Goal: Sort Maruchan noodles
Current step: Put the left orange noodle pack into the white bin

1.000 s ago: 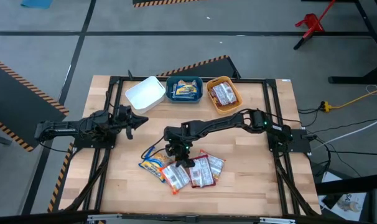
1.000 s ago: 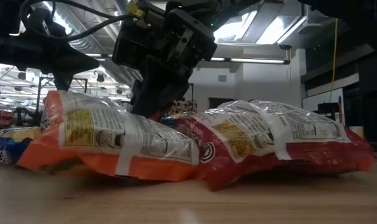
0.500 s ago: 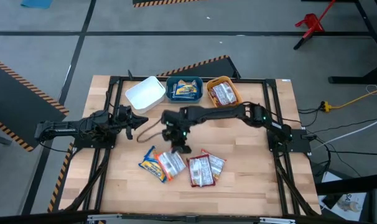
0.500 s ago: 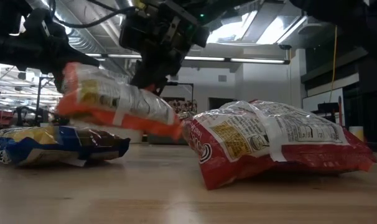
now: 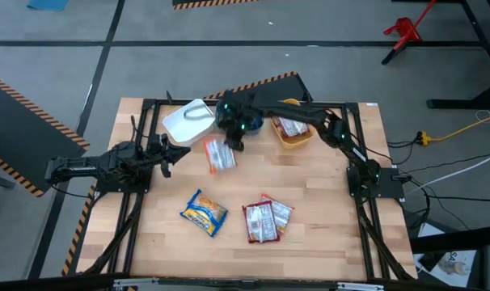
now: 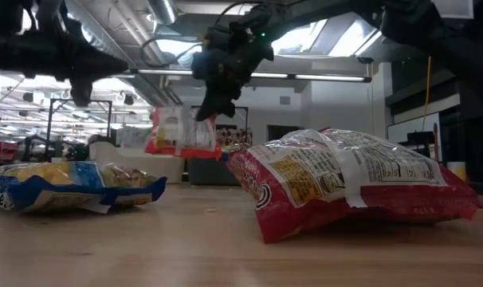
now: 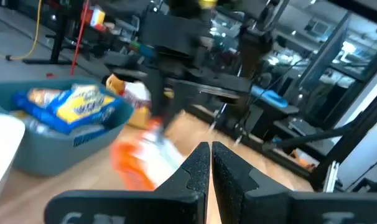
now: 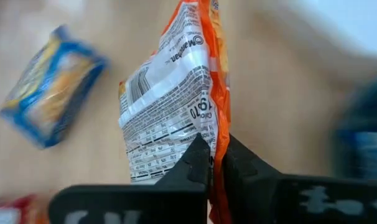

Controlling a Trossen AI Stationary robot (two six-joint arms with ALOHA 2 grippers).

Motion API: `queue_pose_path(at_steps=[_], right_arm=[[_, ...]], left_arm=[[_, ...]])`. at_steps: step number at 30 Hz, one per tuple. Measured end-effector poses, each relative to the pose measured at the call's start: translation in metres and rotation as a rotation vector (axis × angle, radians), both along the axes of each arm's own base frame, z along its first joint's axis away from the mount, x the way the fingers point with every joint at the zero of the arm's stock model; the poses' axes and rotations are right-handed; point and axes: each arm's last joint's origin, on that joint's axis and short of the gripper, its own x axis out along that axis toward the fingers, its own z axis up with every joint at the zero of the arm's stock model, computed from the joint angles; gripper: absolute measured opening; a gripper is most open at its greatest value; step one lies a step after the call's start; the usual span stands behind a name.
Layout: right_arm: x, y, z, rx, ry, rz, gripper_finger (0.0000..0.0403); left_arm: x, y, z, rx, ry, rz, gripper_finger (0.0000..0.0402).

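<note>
The table was pale wood with a smooth, faintly satin top — grain lines ran across it. The orange packet hanging above that table was thin, crinkled plastic film, glossy, with a creased white seam strip down its back. The red packets lying on the table showed the same shiny wrinkled film, catching highlights on the folds. The blue packet beside them was glossy plastic too. Behind them, the white bin, teal bin and orange bin looked like smooth moulded plastic — softly matt. The right gripper had dark, matt, hard-looking fingers.
</note>
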Motion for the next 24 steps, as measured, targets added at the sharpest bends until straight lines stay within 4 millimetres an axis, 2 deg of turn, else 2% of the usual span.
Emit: queue_pose_path(at_steps=[7,12,16,24], right_arm=[[0.001,-0.052,0.044,-0.111,-0.228,-0.26,0.0],[0.012,-0.064,0.057,-0.115,-0.431,-0.434,0.0],[0.026,-0.062,0.051,-0.043,-0.554,-0.534,0.0],[0.043,-0.063,0.019,0.021,-0.578,-0.698,0.0]], left_arm=[[-0.013,0.0,0.046,0.104,-0.056,0.053,0.0002],[-0.024,0.001,0.066,0.162,-0.03,0.129,0.0003],[-0.026,0.001,0.07,0.17,-0.014,0.16,0.0001],[-0.026,0.002,0.069,0.168,-0.002,0.168,0.0001]])
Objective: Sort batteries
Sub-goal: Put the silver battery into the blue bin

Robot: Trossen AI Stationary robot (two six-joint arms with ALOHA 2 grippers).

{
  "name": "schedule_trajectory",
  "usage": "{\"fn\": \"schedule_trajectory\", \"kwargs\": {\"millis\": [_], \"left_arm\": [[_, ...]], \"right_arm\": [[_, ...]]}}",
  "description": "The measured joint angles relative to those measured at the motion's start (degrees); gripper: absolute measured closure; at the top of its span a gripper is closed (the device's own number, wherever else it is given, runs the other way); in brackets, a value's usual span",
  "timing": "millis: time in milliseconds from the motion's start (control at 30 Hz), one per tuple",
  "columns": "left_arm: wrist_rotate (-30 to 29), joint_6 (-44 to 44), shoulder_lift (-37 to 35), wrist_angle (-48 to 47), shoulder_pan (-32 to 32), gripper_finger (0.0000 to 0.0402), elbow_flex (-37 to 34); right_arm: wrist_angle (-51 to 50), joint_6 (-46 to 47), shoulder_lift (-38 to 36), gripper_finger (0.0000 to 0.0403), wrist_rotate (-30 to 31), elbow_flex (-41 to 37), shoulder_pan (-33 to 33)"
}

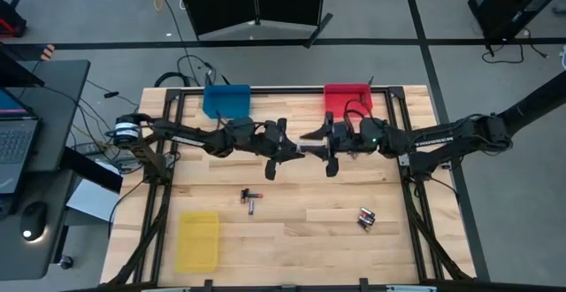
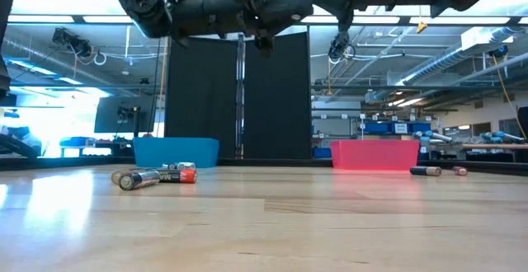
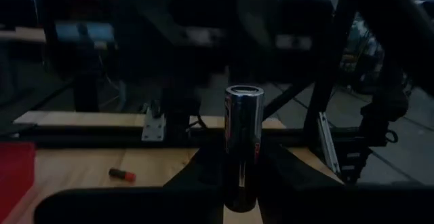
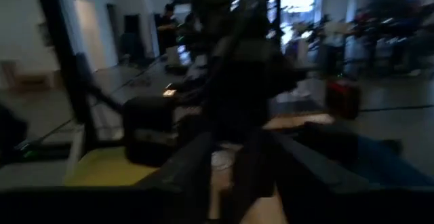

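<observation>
1. Your two arms meet high over the middle of the table (image 1: 301,239), left gripper (image 1: 281,150) and right gripper (image 1: 320,147) nose to nose
2. Your left jaws are narrow, clamped on a silver battery (image 3: 243,146) with red print, standing upright between them
3. Your right jaws stand wide, nothing visibly gripped
4. Below you, two loose batteries (image 1: 251,200) lie left of centre on the wood, and another small cluster (image 1: 366,218) lies to the right
5. At the far edge sit the blue bin (image 1: 226,99) and the red bin (image 1: 348,98); the yellow bin (image 1: 197,241) rests near your front left corner
</observation>
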Motion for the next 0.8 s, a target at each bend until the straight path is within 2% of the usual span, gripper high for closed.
{"fn": "schedule_trajectory", "kwargs": {"millis": [167,300,433,533,633,700,800], "left_arm": [[-1.0,0.1,-6.3,-11.7,2.4,0.0349,0.0],[-2.3,-1.5,-13.6,-25.8,6.0,0.0349,0.5],[-6.5,0.0,-19.2,-49.8,11.4,0.0349,5.6],[-10.2,2.6,-20.0,-67.0,16.0,0.0349,11.8],[-11.1,4.0,-18.5,-77.4,21.4,0.0349,17.4],[-11.4,5.1,-16.4,-83.7,25.6,0.0349,20.4],[-11.5,6.7,-12.3,-91.7,31.5,0.0349,24.3]], "right_arm": [[-3.1,-2.0,-4.0,0.0180,0.8,0.0,-1.4],[-8.9,-2.7,-7.6,0.0177,1.1,0.0,-2.6],[-16.5,-2.9,-9.2,0.0232,4.9,0.0,-2.9],[-20.2,-3.9,-9.2,0.0301,7.8,0.0,-2.9],[-21.5,-4.2,-8.4,0.0376,9.0,0.0,-2.9],[-21.5,-4.5,-7.4,0.0391,9.5,0.0,-2.9],[-21.9,-4.1,-5.6,0.0379,9.5,0.0,-2.9]]}}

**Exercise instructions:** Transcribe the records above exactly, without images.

**Answer:**
Goal: Sort Maruchan noodles
Current step: Put the left orange noodle pack into the white bin

1.000 s ago: 
1.000 s ago: 
0.500 s ago: 
0.500 s ago: 
now: 
now: 
now: 
now: 

Controlling a Trossen AI Stationary robot (two six-joint arms with ALOHA 2 grippers).

Motion API: `queue_pose_path(at_steps=[_], right_arm=[[_, ...]], left_arm=[[_, ...]])`. at_steps: step number at 30 Hz, one per tuple. Measured end-effector poses, each relative to the pose measured at the call's start: translation in metres and rotation as a rotation vector (axis × angle, radians), both along the axes of each arm's own base frame, z along its first joint's axis away from the mount, x the way the fingers point with every joint at the zero of the arm's stock model; the poses' axes and rotations are right-handed; point and axes: each arm's last joint's origin, on that joint's axis and short of the gripper, its own x axis out along that axis toward the fingers, its own z axis up with every joint at the zero of the arm's stock model, computed from the joint angles; gripper: absolute measured opening; a gripper is most open at its greatest value; step one lies a step after the call's start; the usual span stands behind a name.
Layout: right_arm: x, y, z, rx, ry, rz, gripper_finger (0.0000..0.0403); left_arm: x, y, z, rx, ry, rz, gripper_finger (0.0000..0.0402).

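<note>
The table was pale wood with a smooth, faintly satin top — grain lines ran across it. The orange packet hanging above that table was thin, crinkled plastic film, glossy, with a creased white seam strip down its back. The red packets lying on the table showed the same shiny wrinkled film, catching highlights on the folds. The blue packet beside them was glossy plastic too. Behind them, the white bin, teal bin and orange bin looked like smooth moulded plastic — softly matt. The right gripper had dark, matt, hard-looking fingers.
</note>
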Motion for the next 24 steps, as measured, targets added at the sharpest bends until straight lines stay within 4 millimetres an axis, 2 deg of turn, else 2% of the usual span.
Emit: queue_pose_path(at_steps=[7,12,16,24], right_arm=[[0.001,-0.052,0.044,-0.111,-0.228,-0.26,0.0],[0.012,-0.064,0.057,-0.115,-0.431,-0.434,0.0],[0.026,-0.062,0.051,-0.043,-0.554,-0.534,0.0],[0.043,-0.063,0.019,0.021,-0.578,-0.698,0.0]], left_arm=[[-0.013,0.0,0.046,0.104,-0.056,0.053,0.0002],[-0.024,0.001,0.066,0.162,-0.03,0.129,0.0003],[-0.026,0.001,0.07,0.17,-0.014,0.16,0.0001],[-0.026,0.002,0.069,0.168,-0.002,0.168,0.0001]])
Objective: Sort batteries
Sub-goal: Put the silver battery into the blue bin

Robot: Trossen AI Stationary robot (two six-joint arms with ALOHA 2 grippers).

{
  "name": "schedule_trajectory",
  "usage": "{\"fn\": \"schedule_trajectory\", \"kwargs\": {\"millis\": [_], \"left_arm\": [[_, ...]], \"right_arm\": [[_, ...]]}}",
  "description": "The measured joint angles relative to those measured at the motion's start (degrees); gripper: absolute measured closure; at the top of its span a gripper is closed (the device's own number, wherever else it is given, runs the other way); in brackets, a value's usual span",
  "timing": "millis: time in milliseconds from the motion's start (control at 30 Hz), one per tuple",
  "columns": "left_arm: wrist_rotate (-30 to 29), joint_6 (-44 to 44), shoulder_lift (-37 to 35), wrist_angle (-48 to 47), shoulder_pan (-32 to 32), gripper_finger (0.0000 to 0.0402), elbow_flex (-37 to 34); right_arm: wrist_angle (-51 to 50), joint_6 (-46 to 47), shoulder_lift (-38 to 36), gripper_finger (0.0000 to 0.0403), wrist_rotate (-30 to 31), elbow_flex (-41 to 37), shoulder_pan (-33 to 33)"
}


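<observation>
1. Your two arms meet high over the middle of the table (image 1: 301,239), left gripper (image 1: 281,150) and right gripper (image 1: 320,147) nose to nose
2. Your left jaws are narrow, clamped on a silver battery (image 3: 243,146) with red print, standing upright between them
3. Your right jaws stand wide, nothing visibly gripped
4. Below you, two loose batteries (image 1: 251,200) lie left of centre on the wood, and another small cluster (image 1: 366,218) lies to the right
5. At the far edge sit the blue bin (image 1: 226,99) and the red bin (image 1: 348,98); the yellow bin (image 1: 197,241) rests near your front left corner
</observation>
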Motion for the next 0.8 s, a target at each bend until the straight path is within 2% of the usual span, gripper high for closed.
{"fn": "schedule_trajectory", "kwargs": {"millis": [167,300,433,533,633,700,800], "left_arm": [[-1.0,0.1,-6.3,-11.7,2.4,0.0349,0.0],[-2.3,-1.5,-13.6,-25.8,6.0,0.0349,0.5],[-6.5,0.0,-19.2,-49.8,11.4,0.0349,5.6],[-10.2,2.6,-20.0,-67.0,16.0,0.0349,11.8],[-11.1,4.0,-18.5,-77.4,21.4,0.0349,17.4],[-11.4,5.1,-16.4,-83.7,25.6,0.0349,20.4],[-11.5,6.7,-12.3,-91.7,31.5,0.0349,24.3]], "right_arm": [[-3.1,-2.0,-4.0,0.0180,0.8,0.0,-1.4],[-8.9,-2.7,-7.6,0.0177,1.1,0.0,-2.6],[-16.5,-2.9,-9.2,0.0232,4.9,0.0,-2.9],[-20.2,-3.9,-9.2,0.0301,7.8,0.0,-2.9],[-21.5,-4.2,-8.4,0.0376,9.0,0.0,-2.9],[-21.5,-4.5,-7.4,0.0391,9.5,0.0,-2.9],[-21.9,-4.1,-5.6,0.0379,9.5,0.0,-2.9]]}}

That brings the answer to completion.